Bike Industry: Your Facebook fan page is about to take a massive kick in the nuts.

Facebook has announced that it will massively cut the ‘reach’ of its fan pages, making it harder for you to communicate with your fans in the way you can right now.

DMR Brendog Vault Pedals
Jacob Gibbins photo.

The announcement states that Facebook will reduce organic reach right down to zero – meaning that your messages won’t reach your fans and you’ll be forced to pay for advertising if you want your content to be easily seen.

Maybe you’re an athlete, or a bike manufacturer or a local bike shop and you have your own fanpage?

Imagine you are Brendan Fairclough and you have 90,000 Facebook fans. You use your Fan Page to post cool videos, share your adventures and promote your sponsors. Let’s imagine Old Brendog posts up on his page to show off his latest sick edit. Will all 90,000 fans see that content? No. Some won’t because they’re not online. Others won’t because Facebook will restrict Bren’s post to only be seen by a small % of his fans. This has traditionally been around 16% of a page’s fans. For Bren’s page that would be just 14,000 fans. Still lots of fans, but a lot less than 90,000. If you want more than you need to pay to ‘boost’ your post. Facebook is a business, it makes money by selling advertising.

The latest announcement says Facebook will go even further. January 2015 will see Facebook take action so users see much less promotional content on their news feeds. Facebook haven’t explicitly said how far the restrictions will go … but we’re betting it’ll be a lot closer to 0% of your fans than 16%. As a rider, a local bike shop or a rider-run mountain bike website that’s quite a big deal. That 14,000 is starting to look a lot smaller.

So what can you do? Suck it up and work around it basically.

1. Encourage your fans to share your content.

Facebook LOVES it when your fans hit share, they comment or they like. The more people share your content, the more people see it. Encourage your fans to talk to you, to ask questions, to have conversations and most importantly to share your posts. Sharing is the #1 way to get your content seen without you having to pay.
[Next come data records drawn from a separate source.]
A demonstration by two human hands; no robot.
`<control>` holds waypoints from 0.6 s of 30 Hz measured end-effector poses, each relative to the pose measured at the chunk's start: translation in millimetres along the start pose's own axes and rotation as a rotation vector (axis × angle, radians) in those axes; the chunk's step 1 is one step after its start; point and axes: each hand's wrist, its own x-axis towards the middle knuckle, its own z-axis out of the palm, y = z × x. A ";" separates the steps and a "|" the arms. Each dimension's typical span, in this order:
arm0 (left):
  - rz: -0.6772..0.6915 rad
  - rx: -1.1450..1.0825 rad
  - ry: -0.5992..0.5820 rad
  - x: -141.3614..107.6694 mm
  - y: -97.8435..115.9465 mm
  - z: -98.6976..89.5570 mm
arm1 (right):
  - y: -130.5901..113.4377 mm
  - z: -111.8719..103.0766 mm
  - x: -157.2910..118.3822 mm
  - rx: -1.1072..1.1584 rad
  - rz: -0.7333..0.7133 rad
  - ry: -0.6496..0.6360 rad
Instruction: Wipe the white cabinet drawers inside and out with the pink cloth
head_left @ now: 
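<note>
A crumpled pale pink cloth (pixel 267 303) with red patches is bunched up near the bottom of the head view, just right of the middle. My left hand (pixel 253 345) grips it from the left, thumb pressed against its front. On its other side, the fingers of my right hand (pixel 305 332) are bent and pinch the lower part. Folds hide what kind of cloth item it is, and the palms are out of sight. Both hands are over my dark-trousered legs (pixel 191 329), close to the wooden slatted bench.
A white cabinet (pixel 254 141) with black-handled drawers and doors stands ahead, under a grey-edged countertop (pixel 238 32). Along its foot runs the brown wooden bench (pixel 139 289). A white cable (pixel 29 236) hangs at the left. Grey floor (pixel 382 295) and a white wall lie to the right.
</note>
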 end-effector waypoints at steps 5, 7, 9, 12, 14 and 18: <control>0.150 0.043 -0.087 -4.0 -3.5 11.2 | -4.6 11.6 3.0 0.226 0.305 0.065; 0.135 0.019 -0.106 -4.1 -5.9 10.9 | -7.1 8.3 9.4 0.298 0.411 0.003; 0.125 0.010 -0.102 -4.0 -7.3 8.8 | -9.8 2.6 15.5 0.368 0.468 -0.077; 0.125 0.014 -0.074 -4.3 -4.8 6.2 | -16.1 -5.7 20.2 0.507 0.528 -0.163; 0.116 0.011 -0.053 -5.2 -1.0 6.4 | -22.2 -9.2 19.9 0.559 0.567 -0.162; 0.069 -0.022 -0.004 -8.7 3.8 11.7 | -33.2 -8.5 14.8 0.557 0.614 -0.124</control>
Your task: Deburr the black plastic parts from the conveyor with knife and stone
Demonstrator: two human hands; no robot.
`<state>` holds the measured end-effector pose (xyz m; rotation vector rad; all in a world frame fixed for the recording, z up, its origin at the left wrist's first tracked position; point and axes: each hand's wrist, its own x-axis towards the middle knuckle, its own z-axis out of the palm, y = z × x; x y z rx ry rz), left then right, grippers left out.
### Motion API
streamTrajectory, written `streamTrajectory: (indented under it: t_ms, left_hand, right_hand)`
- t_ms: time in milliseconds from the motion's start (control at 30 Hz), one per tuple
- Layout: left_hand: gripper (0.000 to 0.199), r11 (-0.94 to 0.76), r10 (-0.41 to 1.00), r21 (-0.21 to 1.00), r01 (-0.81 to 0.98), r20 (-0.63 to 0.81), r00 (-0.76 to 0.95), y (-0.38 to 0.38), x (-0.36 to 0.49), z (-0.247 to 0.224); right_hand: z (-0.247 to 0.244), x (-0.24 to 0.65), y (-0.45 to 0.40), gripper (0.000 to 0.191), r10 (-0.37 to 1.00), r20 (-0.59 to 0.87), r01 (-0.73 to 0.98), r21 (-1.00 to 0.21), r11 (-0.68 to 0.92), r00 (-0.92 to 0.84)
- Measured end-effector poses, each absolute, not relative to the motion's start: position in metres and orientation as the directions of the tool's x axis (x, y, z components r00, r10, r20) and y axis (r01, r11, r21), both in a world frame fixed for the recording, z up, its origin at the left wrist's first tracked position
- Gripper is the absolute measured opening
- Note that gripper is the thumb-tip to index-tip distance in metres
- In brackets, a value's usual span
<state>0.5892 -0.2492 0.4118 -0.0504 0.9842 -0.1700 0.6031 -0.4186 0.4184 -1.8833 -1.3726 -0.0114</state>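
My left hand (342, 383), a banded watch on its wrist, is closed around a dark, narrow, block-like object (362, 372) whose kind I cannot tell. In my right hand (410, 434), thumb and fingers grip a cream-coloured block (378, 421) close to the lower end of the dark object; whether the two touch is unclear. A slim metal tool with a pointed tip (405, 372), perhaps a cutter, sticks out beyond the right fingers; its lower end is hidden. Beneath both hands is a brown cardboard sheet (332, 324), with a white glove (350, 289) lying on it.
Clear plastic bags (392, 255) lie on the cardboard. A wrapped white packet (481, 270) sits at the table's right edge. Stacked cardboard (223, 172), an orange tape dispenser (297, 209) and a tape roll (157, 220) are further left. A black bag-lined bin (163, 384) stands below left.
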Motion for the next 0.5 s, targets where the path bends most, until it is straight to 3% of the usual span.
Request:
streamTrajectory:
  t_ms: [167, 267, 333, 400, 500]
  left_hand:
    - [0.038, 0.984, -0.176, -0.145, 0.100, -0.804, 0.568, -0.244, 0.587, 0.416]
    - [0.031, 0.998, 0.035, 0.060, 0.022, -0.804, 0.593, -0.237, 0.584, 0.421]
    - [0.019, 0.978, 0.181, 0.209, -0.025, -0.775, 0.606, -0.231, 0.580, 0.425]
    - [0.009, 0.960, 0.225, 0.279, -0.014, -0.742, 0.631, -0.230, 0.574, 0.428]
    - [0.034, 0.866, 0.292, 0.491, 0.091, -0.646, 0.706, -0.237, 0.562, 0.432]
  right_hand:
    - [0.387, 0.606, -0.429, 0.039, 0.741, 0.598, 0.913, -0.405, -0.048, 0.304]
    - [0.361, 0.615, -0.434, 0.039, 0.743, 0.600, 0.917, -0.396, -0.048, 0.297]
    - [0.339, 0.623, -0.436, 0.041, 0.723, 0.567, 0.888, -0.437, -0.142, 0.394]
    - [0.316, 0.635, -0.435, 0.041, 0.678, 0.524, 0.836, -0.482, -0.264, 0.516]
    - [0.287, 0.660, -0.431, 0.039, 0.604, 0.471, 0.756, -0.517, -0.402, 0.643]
2. Build a team and a network to share your posts

You can try and encourage your fans to share your content … better still you can invest in people who’s job it is to share your content. Team riders, brand ambassadors, ‘champions’, street-teams, what ever. Build a team of trusted guys for your organisation that work to share, promote and push your posts. That way, you’re not leaving the sharing of your posts to chance. Reward them for their hard work and help them to work for you.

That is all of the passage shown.